___ GIVEN INFORMATION

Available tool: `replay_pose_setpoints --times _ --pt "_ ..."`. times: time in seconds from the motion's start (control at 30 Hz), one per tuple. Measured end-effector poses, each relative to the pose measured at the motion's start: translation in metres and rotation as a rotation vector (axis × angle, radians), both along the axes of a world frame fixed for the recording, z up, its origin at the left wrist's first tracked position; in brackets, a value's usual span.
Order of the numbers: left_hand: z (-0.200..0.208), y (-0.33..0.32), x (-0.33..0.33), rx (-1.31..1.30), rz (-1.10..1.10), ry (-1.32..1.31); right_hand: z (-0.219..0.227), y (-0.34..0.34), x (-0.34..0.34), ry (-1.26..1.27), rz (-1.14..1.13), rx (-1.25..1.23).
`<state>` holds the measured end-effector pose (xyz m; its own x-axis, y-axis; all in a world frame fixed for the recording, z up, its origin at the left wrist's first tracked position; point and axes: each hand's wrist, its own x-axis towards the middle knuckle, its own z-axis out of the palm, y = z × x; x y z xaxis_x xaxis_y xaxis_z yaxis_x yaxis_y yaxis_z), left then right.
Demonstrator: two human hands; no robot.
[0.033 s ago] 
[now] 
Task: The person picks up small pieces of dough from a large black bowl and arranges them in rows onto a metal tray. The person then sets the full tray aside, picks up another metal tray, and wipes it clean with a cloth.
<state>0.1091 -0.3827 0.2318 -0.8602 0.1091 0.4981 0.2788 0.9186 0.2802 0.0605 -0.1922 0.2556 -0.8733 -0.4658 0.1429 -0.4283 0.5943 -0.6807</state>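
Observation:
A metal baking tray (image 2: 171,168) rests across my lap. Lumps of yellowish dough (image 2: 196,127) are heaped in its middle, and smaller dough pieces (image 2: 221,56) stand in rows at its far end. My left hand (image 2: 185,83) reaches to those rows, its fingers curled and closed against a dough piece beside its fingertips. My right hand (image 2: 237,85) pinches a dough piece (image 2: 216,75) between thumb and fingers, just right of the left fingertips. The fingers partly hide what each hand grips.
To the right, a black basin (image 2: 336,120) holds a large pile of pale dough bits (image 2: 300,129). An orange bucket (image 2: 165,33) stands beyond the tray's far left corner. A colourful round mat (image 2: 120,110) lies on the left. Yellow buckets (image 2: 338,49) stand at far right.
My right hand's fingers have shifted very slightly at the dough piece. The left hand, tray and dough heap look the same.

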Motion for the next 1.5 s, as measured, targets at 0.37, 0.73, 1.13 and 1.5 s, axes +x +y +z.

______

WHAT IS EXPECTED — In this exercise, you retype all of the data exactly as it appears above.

OUTPUT —
Available tool: `replay_pose_setpoints --times _ --pt "_ ..."`. times: time in seconds from the motion's start (control at 30 Hz), one per tuple. Measured end-effector poses, each relative to the pose measured at the motion's start: translation in metres and rotation as a rotation vector (axis × angle, radians), both along the axes of a world frame fixed for the recording, z up, its origin at the left wrist's first tracked position; in brackets, a value's usual span.
Order of the numbers: left_hand: z (-0.200..0.208), y (-0.33..0.32), x (-0.33..0.33), rx (-1.31..1.30), rz (-1.10..1.10), ry (-1.32..1.31); right_hand: z (-0.219..0.227), y (-0.34..0.34), x (-0.34..0.34), ry (-1.26..1.27), rz (-1.14..1.13), rx (-1.25..1.23).
`<state>` holds the measured end-effector pose (xyz m; its own x-axis, y-axis; all in a world frame fixed for the recording, z up, its origin at the left wrist's first tracked position; point and axes: each hand's wrist, its own x-axis towards the middle knuckle, its own z-axis out of the palm, y = z × x; x y z xaxis_x xaxis_y xaxis_z yaxis_x yaxis_y yaxis_z), left then right.
Demonstrator: two human hands; no robot.
[0.033 s ago] 
[now] 
Task: The person picks up small pieces of dough from a large black bowl and arranges them in rows onto a metal tray. The person then sets the full tray aside, picks up another metal tray, and wipes it clean with a cloth.
<state>0.1091 -0.3827 0.2318 -0.8602 0.1091 0.4981 0.2788 0.9186 0.2802 0.0605 -0.1922 0.2556 -0.8733 -0.4658 0.1429 -0.4283 0.5943 -0.6807</state>
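Observation:
A metal baking tray (image 2: 171,168) rests across my lap. Lumps of yellowish dough (image 2: 196,127) are heaped in its middle, and smaller dough pieces (image 2: 221,56) stand in rows at its far end. My left hand (image 2: 185,83) reaches to those rows, its fingers curled and closed against a dough piece beside its fingertips. My right hand (image 2: 237,85) pinches a dough piece (image 2: 216,75) between thumb and fingers, just right of the left fingertips. The fingers partly hide what each hand grips.
To the right, a black basin (image 2: 336,120) holds a large pile of pale dough bits (image 2: 300,129). An orange bucket (image 2: 165,33) stands beyond the tray's far left corner. A colourful round mat (image 2: 120,110) lies on the left. Yellow buckets (image 2: 338,49) stand at far right.
My right hand's fingers have shifted very slightly at the dough piece. The left hand, tray and dough heap look the same.
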
Motion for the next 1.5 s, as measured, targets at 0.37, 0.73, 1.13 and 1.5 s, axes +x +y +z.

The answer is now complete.